Multiple metabolic pathways fuel the truncated tricarboxylic acid cycle of the prostate to sustain constant citrate production and secretion.

The prostate is metabolically unique: it produces high levels of citrate for secretion via a truncated tricarboxylic acid (TCA) cycle to maintain male fertility. In prostate cancer (PCa), this phenotype is reprogrammed, making it an interesting therapeutic target. However, how the truncated prostate TCA cycle works is still not completely understood.

We optimized targeted metabolomics in mouse and human organoid models in ex vivo primary culture. We then used stable isotope tracer analyses to identify the pathways that fuel citrate synthesis.

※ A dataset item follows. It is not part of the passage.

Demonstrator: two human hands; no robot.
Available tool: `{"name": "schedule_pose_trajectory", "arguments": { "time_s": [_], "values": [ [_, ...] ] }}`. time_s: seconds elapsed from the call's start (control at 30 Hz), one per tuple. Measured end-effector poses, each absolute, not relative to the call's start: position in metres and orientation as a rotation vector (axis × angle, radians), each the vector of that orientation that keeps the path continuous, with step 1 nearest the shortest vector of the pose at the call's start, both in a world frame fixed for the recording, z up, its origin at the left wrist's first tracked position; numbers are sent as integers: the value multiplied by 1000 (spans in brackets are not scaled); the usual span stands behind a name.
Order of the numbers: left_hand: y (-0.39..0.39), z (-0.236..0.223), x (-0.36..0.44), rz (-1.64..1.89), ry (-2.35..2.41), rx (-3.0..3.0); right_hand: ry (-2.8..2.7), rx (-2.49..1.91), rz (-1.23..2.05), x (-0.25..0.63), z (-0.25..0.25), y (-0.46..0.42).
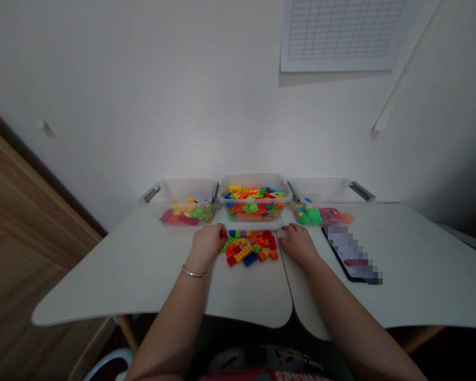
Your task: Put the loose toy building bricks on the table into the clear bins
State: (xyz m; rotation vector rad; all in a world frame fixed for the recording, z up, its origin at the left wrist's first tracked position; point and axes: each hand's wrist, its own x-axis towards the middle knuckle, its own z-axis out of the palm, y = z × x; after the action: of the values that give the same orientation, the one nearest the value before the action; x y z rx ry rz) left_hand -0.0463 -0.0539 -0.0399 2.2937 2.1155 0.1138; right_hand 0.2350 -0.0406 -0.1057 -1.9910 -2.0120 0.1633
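Note:
A loose spread of colourful toy building bricks [244, 254] lies on the white table between my two hands. At its left edge is my left hand [207, 242], fingers curled in, with a red toy brick [223, 235] between the fingertips and thumb. My right hand [300, 244] rests at the right side of the spread, holding nothing, thumb and fingers apart. Just behind the bricks stands a clear plastic box [255, 200] full of mixed bricks.
Another clear box [186, 190] at the left holds some coloured pieces. The right clear box [321, 191] contains green, pink and orange toys. A phone [351, 256] lies right of my right hand on the table [143, 275]. A gridded sheet [345, 32] hangs on the wall.

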Motion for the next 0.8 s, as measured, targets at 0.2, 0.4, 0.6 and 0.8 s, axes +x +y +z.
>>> {"name": "schedule_pose_trajectory", "arguments": {
  "time_s": [0.2, 0.4, 0.6, 0.8],
  "values": [
    [-53, -34, -49, 258, 2052, 2256, -2019, -1991, 161, 235, -104, -41],
    [-47, -13, -46, 760, 1565, 2275, -2008, -2001, 160, 235, -103, -41],
    [-28, 7, -25, 1285, 1594, 2395, -2009, -1997, 162, 235, -103, -42],
    [-4, 17, -11, 1418, 1907, 2250, -2009, -2004, 173, 235, -101, -43]
  ]
}}
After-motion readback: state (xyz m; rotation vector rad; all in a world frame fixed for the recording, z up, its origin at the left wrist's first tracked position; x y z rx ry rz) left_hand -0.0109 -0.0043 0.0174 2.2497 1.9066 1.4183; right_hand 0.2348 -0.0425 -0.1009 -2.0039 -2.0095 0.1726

First, mouse and human organoids were shown to recapitulate the unique citrate-secretory program of the prostate, thus representing a novel model that reproduces this unusual metabolic profile. Using stable isotope tracer analysis, several key nutrients were shown to allow the completion of the prostate TCA cycle, revealing a much more complex metabolic profile than originally anticipated. Indeed, along with the known pathway of aspartate replenishing oxaloacetate, glutamine was shown to fuel citrate synthesis through both glutaminolysis and reductive carboxylation in a GLS1-dependent manner. In human organoids, aspartate entered the TCA cycle at the malate entry point, upstream of oxaloacetate. Our results demonstrate that the citrate-secretory phenotype of prostate organoids is supported by the known aspartate-oxaloacetate-citrate pathway, but also by at least three additional pathways: glutaminolysis, reductive carboxylation, and aspartate-malate conversion.

Our results add a significant new dimension to the prostate citrate-secretory phenotype, with at least four distinct pathways being involved in citrate synthesis. Better understanding this distinctive citrate metabolic program will have applications in both male fertility as well as in the development of novel targeted anti-metabolic therapies for PCa.

Molecular metabolism. 2022 May 19 [Epub ahead of print]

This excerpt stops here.